Sikap seperti ini menunjukkan kebijaksanaan dalam menghadapi penghinaan atau kritik dari orang lain.
Advertisement
Kisah Lain Mengenai Imam Syafi'i
Selain itu, Gus Baha juga menceritakan kisah lain tentang Imam Syafi'i. "Diceritakan lagi, ada kisah orang separuh dari kampung ini enggak suka jenengan Imam Syafi'i karena engkau terlalu berbicara hak," katanya.
Imam Syafi'i menanggapi hal ini dengan bijak, mengatakan bahwa jika orang-orang tidak menyukainya, berarti mereka tidak akan meminta hutang padanya.

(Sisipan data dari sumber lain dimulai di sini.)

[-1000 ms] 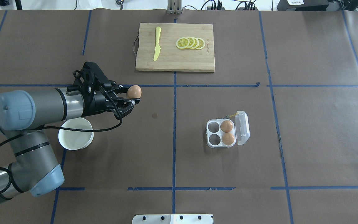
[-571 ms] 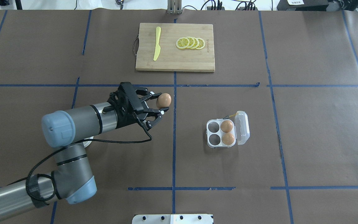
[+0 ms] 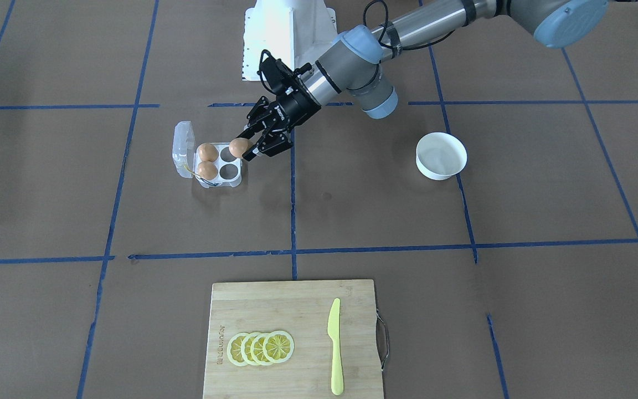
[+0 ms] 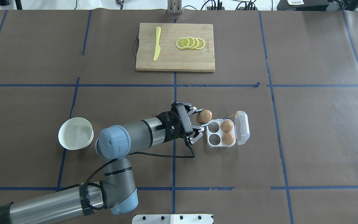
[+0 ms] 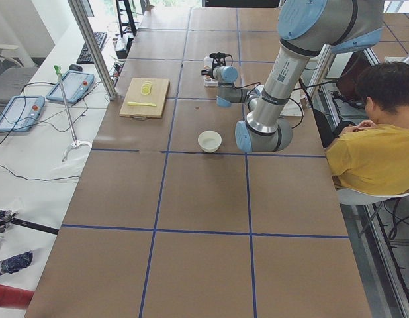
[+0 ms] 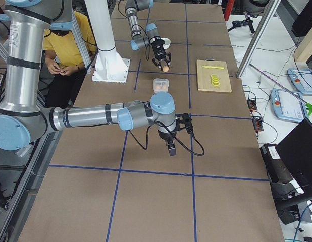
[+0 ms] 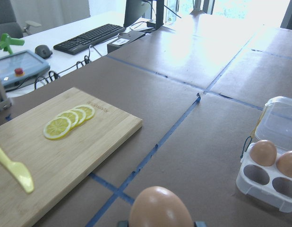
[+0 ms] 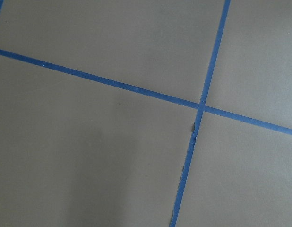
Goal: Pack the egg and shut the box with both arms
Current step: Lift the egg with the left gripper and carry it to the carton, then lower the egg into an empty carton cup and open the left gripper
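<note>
Left gripper [image 4: 200, 118], fingers clamped on the egg [image 4: 204, 116], held just beside the open box [image 4: 208, 134]; two other eggs [image 4: 227, 126] occupy the cells nearest its lid [image 4: 242, 127]. Right gripper [image 6: 169, 147]: opening cannot be told

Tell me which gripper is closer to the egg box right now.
Left. The left gripper, holding an egg, hovers at the edge of the box by its empty cells; the right gripper hangs far off over the table, toward the robot's right end.
</note>
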Tool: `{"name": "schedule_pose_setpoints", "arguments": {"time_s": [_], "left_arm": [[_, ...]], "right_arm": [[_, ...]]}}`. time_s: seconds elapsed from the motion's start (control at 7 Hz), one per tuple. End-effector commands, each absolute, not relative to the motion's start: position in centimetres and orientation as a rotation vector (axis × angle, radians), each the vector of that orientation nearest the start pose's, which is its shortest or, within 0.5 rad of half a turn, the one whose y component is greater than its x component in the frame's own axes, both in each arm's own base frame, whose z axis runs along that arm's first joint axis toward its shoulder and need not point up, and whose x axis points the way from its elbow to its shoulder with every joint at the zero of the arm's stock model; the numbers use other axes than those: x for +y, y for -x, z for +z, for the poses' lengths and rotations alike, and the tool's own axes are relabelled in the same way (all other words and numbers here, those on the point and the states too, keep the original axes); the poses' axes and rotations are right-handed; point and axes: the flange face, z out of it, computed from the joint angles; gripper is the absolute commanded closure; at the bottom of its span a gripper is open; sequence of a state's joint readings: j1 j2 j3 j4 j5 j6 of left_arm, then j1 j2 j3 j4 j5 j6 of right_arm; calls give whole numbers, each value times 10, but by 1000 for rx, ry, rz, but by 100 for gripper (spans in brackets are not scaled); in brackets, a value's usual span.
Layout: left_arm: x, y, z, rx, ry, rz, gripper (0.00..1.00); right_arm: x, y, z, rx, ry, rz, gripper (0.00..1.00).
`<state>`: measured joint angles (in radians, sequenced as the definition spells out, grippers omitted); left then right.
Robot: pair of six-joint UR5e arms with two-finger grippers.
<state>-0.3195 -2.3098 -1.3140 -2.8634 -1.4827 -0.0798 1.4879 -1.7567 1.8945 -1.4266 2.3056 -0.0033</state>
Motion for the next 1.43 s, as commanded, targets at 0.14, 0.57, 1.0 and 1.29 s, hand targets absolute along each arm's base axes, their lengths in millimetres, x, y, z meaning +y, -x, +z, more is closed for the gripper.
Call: {"name": "schedule_pose_setpoints", "arguments": {"time_s": [0.14,0.57,1.0,1.29], "left_arm": [[-338,-659,164,1112,-1468,774,82],[-338,-664,167,1112,-1455,774,52],[-334,-666,167,1119,-1448,775,32],[-333,-667,167,1120,-1448,777,27]], "right_arm": [[-429,-31,573,-741,-234,-184,0],[-429,-31,573,-741,-234,-184,0],[-429,-31,574,-741,-232,-183,0],[-429,-31,573,-741,-234,-184,0]]}}
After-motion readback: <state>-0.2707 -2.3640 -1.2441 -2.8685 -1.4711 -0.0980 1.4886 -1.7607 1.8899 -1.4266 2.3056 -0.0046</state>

Menurut Gus Baha, sikap seperti ini sangat penting dalam mengelola konflik. "Baguslah kalau enggak suka saya. Berarti enggak ngutang saya yang masalah tuh yang suka-suka itu bisik-bisiki minta-minta," lanjutnya.
Dengan demikian, Imam Syafi'i menganggap enteng masalah tersebut dan tidak mempermasalahkannya.

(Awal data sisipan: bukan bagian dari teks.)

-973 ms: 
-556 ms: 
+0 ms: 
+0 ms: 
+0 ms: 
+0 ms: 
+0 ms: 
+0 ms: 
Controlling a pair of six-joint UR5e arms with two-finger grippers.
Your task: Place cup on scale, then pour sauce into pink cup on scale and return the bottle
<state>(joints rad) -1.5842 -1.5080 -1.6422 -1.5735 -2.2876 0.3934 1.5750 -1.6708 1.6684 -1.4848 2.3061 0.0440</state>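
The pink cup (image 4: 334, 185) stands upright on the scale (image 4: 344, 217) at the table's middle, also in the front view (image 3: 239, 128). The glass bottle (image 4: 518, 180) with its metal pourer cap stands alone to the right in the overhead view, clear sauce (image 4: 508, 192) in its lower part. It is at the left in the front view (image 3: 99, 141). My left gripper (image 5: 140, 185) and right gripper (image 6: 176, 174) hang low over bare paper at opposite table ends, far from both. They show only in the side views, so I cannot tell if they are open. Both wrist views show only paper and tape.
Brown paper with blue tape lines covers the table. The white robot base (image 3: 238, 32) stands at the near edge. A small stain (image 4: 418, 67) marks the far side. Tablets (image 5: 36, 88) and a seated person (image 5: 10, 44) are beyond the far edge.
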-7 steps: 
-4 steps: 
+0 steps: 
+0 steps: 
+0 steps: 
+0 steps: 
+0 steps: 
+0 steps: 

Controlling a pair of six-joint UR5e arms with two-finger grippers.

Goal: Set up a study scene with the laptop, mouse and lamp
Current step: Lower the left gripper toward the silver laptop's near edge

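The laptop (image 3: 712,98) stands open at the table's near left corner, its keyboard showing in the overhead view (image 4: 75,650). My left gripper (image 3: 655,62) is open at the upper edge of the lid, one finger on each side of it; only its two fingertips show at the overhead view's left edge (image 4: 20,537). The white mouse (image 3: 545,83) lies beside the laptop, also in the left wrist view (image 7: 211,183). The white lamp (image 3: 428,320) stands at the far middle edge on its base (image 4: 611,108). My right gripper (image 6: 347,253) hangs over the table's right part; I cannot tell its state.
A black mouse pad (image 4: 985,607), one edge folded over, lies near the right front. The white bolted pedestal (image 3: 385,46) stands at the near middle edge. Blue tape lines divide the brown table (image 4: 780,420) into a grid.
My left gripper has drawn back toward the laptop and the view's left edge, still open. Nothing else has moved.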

Gus Baha menegaskan bahwa kemampuan untuk mengelola konflik dengan cara yang ringan dan bijak adalah kunci untuk hidup damai.
"Jika anda sudah bisa mengelola konflik seperti itu, hidup akan terasa lebih ringan," katanya.
Pesan Gus aha ini mengajak semua orang untuk tidak terlalu mengambil hati setiap ucapan atau tindakan yang mungkin menyinggung perasaan.
Melalui ceramahnya, Gus Baha mengingatkan bahwa konflik sering kali bisa dihindari jika kita mampu mengelola perasaan tersinggung dengan bijak. Ia mengajak masyarakat untuk belajar dari teladan Imam Syafi'i dalam menghadapi penghinaan atau kritik dengan sikap yang tenang dan bijaksana.
Pengelolaan konflik, menurut Gus Baha, bukan hanya tentang bagaimana kita merespons secara langsung, tetapi juga tentang bagaimana kita mengelola perasaan kita sendiri.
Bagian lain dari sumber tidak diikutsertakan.